(TASK TO COMPLETE):
Here are the records. Write out exactly the lines between the one holding "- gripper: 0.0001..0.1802" and the one holding "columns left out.", inclusive.

━━━ STUDY MATERIAL ━━━

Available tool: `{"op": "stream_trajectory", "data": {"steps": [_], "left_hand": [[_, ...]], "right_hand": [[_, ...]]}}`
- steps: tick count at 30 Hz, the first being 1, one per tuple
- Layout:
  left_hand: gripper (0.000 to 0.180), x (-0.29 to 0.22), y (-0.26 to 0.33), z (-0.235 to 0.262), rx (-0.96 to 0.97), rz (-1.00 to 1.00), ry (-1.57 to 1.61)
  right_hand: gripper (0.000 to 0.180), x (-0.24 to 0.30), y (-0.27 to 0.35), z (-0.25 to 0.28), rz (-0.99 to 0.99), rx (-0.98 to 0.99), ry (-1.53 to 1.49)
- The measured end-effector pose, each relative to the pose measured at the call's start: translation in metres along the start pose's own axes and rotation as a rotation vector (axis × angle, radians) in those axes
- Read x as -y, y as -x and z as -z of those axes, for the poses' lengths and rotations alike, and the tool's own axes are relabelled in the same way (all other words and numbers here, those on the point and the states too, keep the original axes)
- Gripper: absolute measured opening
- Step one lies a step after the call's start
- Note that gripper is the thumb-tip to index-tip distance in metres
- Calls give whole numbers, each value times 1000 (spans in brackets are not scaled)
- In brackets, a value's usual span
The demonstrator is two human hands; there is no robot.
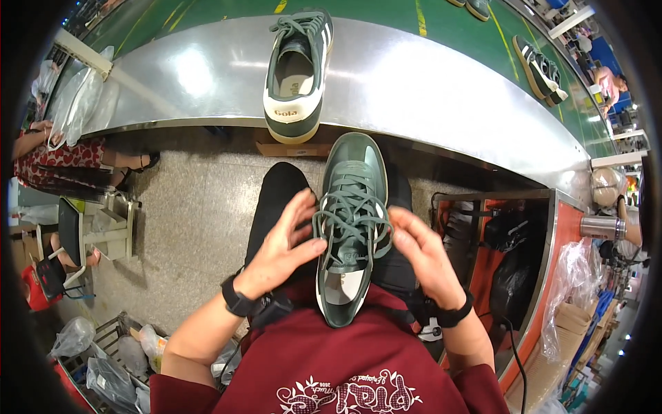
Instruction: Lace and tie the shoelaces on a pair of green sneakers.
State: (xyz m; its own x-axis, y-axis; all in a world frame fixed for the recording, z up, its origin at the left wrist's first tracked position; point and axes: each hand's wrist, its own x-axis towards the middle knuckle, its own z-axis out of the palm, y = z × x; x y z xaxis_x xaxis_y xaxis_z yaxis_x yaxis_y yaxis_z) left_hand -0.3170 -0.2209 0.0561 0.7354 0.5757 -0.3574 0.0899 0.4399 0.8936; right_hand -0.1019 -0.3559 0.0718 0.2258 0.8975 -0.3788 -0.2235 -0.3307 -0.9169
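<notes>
A dark green sneaker (pixel 353 155) with a white lining rests on my lap, toe pointing away from me. Its green laces (pixel 350 221) are crossed up the tongue and form a loose loop on each side. My left hand (pixel 286 238) is at the shoe's left side, fingers spread, thumb beside the left loop. On the other side my right hand (pixel 426 254) has its fingertips close to the right loop, thumb and forefinger apart. A second green sneaker (pixel 295 127), with a white heel patch, stands on the metal bench edge ahead, heel toward me.
A shiny metal ledge (pixel 427 90) borders a green conveyor belt (pixel 386 12). More shoes (pixel 539 69) lie on the belt at right. An orange-sided cabinet (pixel 552 255) stands at my right, a crate of plastic bags (pixel 114 345) at lower left. Another person's patterned clothing (pixel 62 162) shows at left.
</notes>
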Motion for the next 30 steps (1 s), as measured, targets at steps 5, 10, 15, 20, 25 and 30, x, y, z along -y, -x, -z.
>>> {"op": "stream_trajectory", "data": {"steps": [5, 10, 15, 20, 25, 30], "left_hand": [[64, -15, -26, -13, -37, -313, -705], [28, -32, 14, -9, 278, -718, -965], [9, -33, 1, -17, -210, -315, -505], [13, -40, -53, -17, -196, -742, -1024], [23, -49, -56, -25, -83, -654, -1287], [18, -60, -66, -23, 127, -568, -1461]], "right_hand": [[39, 14, -15, -21, 175, -135, 415], [21, 31, 14, -4, 463, 346, 773], [11, 30, -20, -7, 215, -193, 638], [13, 32, -67, -14, 691, -258, 1065], [10, 30, -82, -22, 623, -172, 1237], [23, 27, -61, -21, 510, -237, 908]]}}
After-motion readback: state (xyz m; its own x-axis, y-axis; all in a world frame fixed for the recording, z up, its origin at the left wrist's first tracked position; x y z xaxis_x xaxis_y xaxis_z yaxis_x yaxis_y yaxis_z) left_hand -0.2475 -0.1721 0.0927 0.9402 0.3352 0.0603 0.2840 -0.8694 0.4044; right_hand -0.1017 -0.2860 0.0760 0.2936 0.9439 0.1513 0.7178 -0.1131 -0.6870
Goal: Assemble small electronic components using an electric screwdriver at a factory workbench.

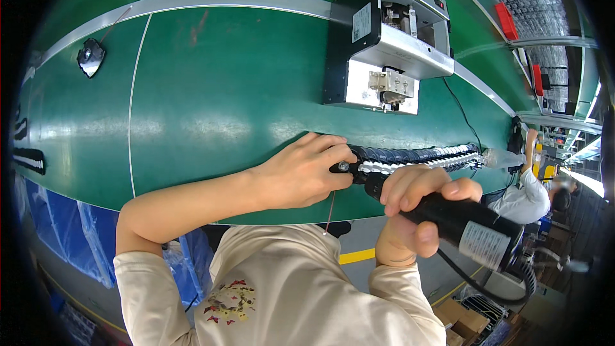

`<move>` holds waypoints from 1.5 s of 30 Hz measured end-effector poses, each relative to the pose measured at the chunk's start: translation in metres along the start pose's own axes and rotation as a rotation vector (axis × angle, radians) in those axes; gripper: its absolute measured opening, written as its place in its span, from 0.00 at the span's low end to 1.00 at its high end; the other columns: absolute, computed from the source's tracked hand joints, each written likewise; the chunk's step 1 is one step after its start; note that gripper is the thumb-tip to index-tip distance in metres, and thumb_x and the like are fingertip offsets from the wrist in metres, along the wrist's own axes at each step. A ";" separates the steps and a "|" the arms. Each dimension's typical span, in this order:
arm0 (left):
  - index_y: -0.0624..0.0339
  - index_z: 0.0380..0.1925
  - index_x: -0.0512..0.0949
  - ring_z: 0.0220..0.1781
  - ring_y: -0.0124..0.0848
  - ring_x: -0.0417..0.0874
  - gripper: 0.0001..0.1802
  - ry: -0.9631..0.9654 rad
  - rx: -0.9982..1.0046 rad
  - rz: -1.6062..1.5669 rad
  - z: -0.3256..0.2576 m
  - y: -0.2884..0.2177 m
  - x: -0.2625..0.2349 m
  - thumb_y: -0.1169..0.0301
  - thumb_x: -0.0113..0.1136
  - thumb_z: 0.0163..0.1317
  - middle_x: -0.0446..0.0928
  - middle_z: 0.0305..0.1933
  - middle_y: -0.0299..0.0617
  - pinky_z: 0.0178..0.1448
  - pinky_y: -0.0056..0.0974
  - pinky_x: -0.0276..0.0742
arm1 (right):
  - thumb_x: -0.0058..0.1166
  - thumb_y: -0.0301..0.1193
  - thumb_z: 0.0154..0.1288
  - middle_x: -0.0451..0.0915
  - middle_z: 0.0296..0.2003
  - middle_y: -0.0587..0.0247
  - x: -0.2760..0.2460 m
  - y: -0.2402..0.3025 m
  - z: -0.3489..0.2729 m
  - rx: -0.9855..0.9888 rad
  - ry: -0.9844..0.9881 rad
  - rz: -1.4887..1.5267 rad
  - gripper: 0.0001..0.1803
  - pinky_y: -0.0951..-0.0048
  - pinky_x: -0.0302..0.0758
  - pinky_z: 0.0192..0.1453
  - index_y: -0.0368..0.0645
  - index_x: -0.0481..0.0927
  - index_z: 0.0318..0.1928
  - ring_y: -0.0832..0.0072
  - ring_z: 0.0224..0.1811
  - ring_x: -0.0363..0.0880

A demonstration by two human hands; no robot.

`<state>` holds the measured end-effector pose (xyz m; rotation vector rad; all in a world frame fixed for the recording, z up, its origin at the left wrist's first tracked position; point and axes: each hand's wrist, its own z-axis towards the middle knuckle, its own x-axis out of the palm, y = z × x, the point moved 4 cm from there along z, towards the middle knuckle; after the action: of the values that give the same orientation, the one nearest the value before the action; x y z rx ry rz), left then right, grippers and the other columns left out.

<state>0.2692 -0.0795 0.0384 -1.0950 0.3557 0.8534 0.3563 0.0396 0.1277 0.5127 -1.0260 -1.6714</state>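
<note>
My left hand rests on the green workbench and pinches the near end of a long row of small black and white parts, its fingers closed on a small dark piece. My right hand grips a black electric screwdriver with a label and a cord. The tool's tip points at the end of the row, right beside my left fingers. The row stretches to the right along the bench's front edge.
A black and silver machine box stands on the bench behind the row. A small black device lies at the far left. Another person in a white top works at the right. Cardboard boxes sit on the floor below.
</note>
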 end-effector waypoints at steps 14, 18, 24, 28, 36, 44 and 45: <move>0.56 0.32 0.82 0.54 0.43 0.75 0.13 -0.035 -0.082 -0.110 0.004 -0.003 -0.005 0.73 0.67 0.41 0.69 0.55 0.46 0.55 0.44 0.71 | 0.63 0.31 0.59 0.74 0.25 0.62 -0.001 0.000 0.003 0.009 0.089 0.085 0.24 0.67 0.74 0.22 0.45 0.64 0.50 0.68 0.17 0.74; 0.54 0.34 0.80 0.59 0.46 0.72 0.16 -0.038 -0.096 -0.154 0.007 -0.006 -0.016 0.74 0.68 0.40 0.71 0.56 0.44 0.57 0.47 0.68 | 0.59 0.36 0.62 0.75 0.26 0.62 -0.030 0.026 0.030 -0.205 0.126 0.325 0.33 0.69 0.75 0.17 0.48 0.60 0.64 0.73 0.15 0.74; 0.53 0.34 0.74 0.64 0.47 0.70 0.21 0.128 -0.187 0.010 0.006 0.026 -0.085 0.75 0.66 0.35 0.75 0.53 0.42 0.62 0.50 0.62 | 0.55 0.36 0.63 0.70 0.26 0.61 -0.064 0.040 0.047 -0.294 -0.069 0.269 0.36 0.72 0.72 0.20 0.44 0.56 0.68 0.74 0.16 0.71; 0.56 0.45 0.77 0.62 0.48 0.71 0.23 -0.312 -0.277 0.518 0.006 0.073 -0.140 0.75 0.67 0.44 0.74 0.57 0.48 0.65 0.46 0.65 | 0.60 0.31 0.57 0.71 0.26 0.60 -0.069 0.017 0.048 -0.191 -0.208 -0.020 0.34 0.68 0.74 0.22 0.41 0.60 0.62 0.72 0.16 0.70; 0.52 0.62 0.69 0.68 0.53 0.65 0.34 -0.459 -0.794 1.104 -0.105 0.116 -0.268 0.54 0.64 0.56 0.68 0.64 0.55 0.69 0.50 0.62 | 0.57 0.22 0.56 0.72 0.21 0.61 -0.082 -0.034 0.026 -0.044 -0.207 0.012 0.28 0.75 0.73 0.23 0.37 0.61 0.57 0.77 0.17 0.70; 0.44 0.65 0.66 0.69 0.56 0.62 0.34 -0.285 -1.233 1.082 -0.151 0.150 -0.261 0.46 0.56 0.61 0.66 0.68 0.46 0.67 0.55 0.64 | 0.51 0.18 0.53 0.71 0.22 0.60 -0.083 -0.041 0.024 0.005 -0.213 0.011 0.27 0.75 0.72 0.23 0.35 0.61 0.55 0.76 0.18 0.70; 0.44 0.64 0.67 0.68 0.55 0.64 0.32 -0.308 -1.201 1.078 -0.148 0.148 -0.259 0.49 0.56 0.62 0.68 0.66 0.44 0.66 0.54 0.66 | 0.53 0.21 0.54 0.71 0.22 0.61 -0.083 -0.034 0.027 -0.036 -0.207 0.018 0.27 0.74 0.72 0.23 0.37 0.62 0.55 0.75 0.17 0.70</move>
<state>0.0134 -0.2928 0.0453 -1.8356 0.1177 2.3482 0.3458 0.1286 0.1013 0.3100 -1.1437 -1.7501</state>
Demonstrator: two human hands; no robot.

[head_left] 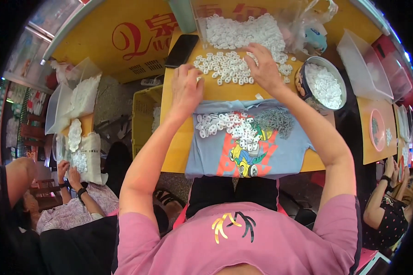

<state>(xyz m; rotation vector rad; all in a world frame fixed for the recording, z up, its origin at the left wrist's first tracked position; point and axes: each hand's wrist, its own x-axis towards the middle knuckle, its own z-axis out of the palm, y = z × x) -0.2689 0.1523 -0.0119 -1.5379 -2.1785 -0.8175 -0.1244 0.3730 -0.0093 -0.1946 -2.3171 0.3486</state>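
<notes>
On the yellow table (188, 151), a loose spread of small white plastic rings (225, 66) lies toward the far edge, running into a larger heap (238, 30) whose far side is cut off by the rim of the view. The right hand (264, 68) rests flat on the spread's right part, fingers extended and apart, gripping nothing that shows; the rings beneath the palm are hidden. The left hand (186, 89) sits at the spread's near left edge, fingers curled together; a speck of white shows at its fingertips, but whether it pinches a ring cannot be told. A blue printed cloth (243, 153) hangs over the near edge, carrying more white rings (229, 128) and a grey pile of small metal pieces (275, 121), too small to identify. A round tin (300, 85) of white rings stands at the right edge, and a black phone (181, 50) lies at the far left corner.
</notes>
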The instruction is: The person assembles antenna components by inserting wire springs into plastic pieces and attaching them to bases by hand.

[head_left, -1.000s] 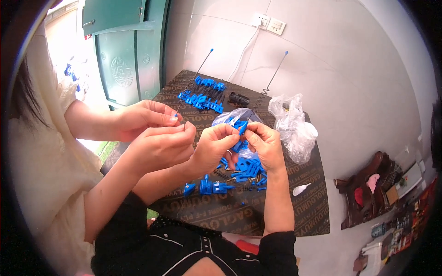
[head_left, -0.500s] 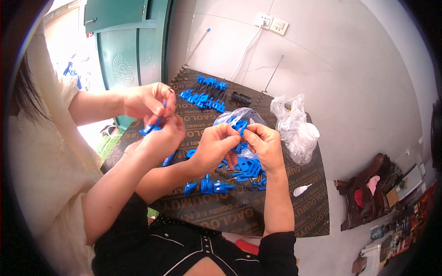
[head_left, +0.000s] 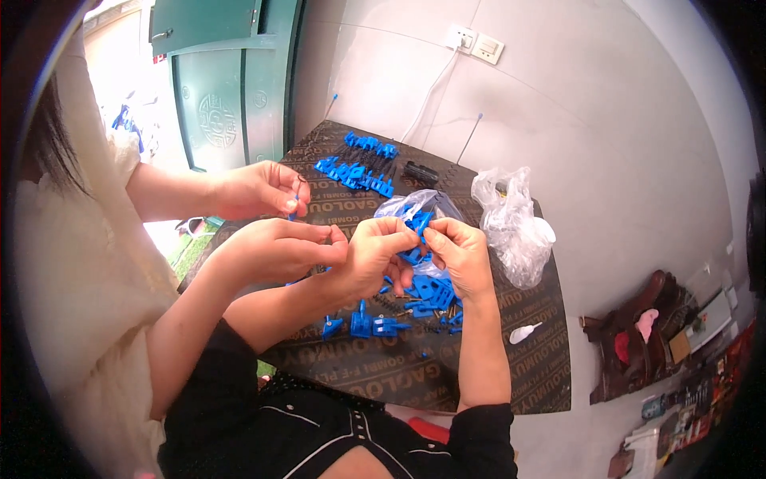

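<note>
Over the middle of the table, my left hand [head_left: 377, 254] and my right hand [head_left: 461, 254] face each other, both closed in a pinch on a small blue plastic part [head_left: 420, 227]. Fingertips cover much of it, so its full shape is hidden. Just behind is an open clear bag [head_left: 392, 207] with more blue parts in it. A pile of loose blue plastic parts [head_left: 435, 293], with small screws or pins among them, lies below my hands. Several larger blue pieces [head_left: 361, 323] stand nearer me, past my left wrist.
At left, a co-worker's hand [head_left: 267, 191] pinches a slim blue piece; the other [head_left: 295, 243] reaches over my left forearm. Further back lie rows of blue pieces with black springs [head_left: 359, 168] and a black object [head_left: 420, 171]. At right are a crumpled clear bag [head_left: 515, 227] and a white bottle [head_left: 524, 332].
The co-worker's hands have drawn apart, the nearer one shifting right toward my left wrist. The blue-tipped thin rods at the far table edge show shorter. My hands keep almost the same pinch.
</note>
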A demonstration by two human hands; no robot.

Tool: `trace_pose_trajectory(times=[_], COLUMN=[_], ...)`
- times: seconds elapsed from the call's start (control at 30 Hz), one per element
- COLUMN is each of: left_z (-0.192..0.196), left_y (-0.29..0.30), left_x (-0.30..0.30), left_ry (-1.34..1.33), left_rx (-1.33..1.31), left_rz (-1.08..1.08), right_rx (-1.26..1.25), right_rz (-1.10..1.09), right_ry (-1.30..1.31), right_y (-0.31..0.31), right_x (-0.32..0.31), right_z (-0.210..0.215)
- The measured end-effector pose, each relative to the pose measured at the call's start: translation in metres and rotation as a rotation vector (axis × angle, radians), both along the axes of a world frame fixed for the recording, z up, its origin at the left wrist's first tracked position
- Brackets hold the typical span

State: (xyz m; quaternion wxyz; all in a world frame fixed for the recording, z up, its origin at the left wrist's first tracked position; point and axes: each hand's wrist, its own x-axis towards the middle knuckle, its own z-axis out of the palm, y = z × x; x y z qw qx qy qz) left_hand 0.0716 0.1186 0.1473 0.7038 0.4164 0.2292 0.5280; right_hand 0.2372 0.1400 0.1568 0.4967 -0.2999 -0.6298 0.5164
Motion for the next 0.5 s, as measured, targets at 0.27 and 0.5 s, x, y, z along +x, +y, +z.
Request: trace_pose_trajectory(times=[0.27, 0.5], left_z=[-0.0074, -0.0009], left_y=[0.003, -0.0031], left_x=[0.0035, 0.0043], left_ry=[0.011, 0.18], left_rx=[0.071, 0.162], left_rz=[0.092, 0.195], right_rx=[-0.016, 0.002], right_rz=[-0.015, -0.016], right_ry=[0.002, 0.005], right_y=[0.003, 0.0026], right_x=[-0.0016, -0.0022], right_z=[-0.0044, -0.0057])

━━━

(RESPONSE BELOW):
  - gripper: 0.0001..0.1802
  - ry: -0.9631..0.9654 rad
  - rx: -0.9982..1.0046 rad
  - rz: -1.6062..1.5669 rad
  - z: -0.3256..0.2576 m
  - y: -0.2884..0.2177 m
  - x: -0.2625..0.2349 m
  - thumb_y: -0.1169..0.0301
  - thumb_x: -0.0113..0.1136
  - thumb_z: 0.0163..0.1317
  - middle_x: -0.0446..0.0928
  - middle_z: 0.0305..0.1933
  - middle_y: -0.0299..0.0617
  - pinky_z: 0.0178..0.1448
  - pinky_y: -0.0056..0.0974
  - pinky_x: -0.0276..0.0742
arm1 (right):
  - thumb_x: -0.0058..0.1166
  - thumb_y: -0.0301..0.1193
  - thumb_z: 0.0154..0.1288
  - middle_x: -0.0451..0.0915
  - middle_z: 0.0296..0.2003
  - middle_y: -0.0587..0.0247
  - x: -0.2760..0.2460 m
  - y: -0.2402..0.3025 m
  - z: -0.3489..0.2729 m
  - rx: -0.9855..0.9888 rad
  - ry: -0.9844..0.9881 rad
  - rz: -1.4887..1.5267 rad
  - gripper: 0.0001..0.1803
  - pinky_y: -0.0951..-0.0048
  - pinky_x: -0.0302..0.0758
  - pinky_z: 0.0192..0.1453
  - index_y: -0.0368..0.0645
  - index_x: -0.0481..0.0927
  - index_z: 0.0318..0.1928
  - ring_y: -0.0832..0.0072
  - ring_z: 0.0224..0.1811
  - ring_x: -0.0363..0.0880

A demonstration by two human hands; no robot.

`<state>` holds the measured end-effector pose (xyz m; rotation vector rad; all in a world frame fixed for the recording, z up, its origin at the left wrist's first tracked position; point and axes: each hand's wrist, its own z-axis towards the middle knuckle, its own x-axis out of the palm, y = z × x, the point moved 4 cm from there along z, towards the middle knuckle; after the action: of the values that give the same orientation, the one nearest the value before the action; x y z rx ry rz), left then right, grippers and the other columns left out.

The given output is the complete response.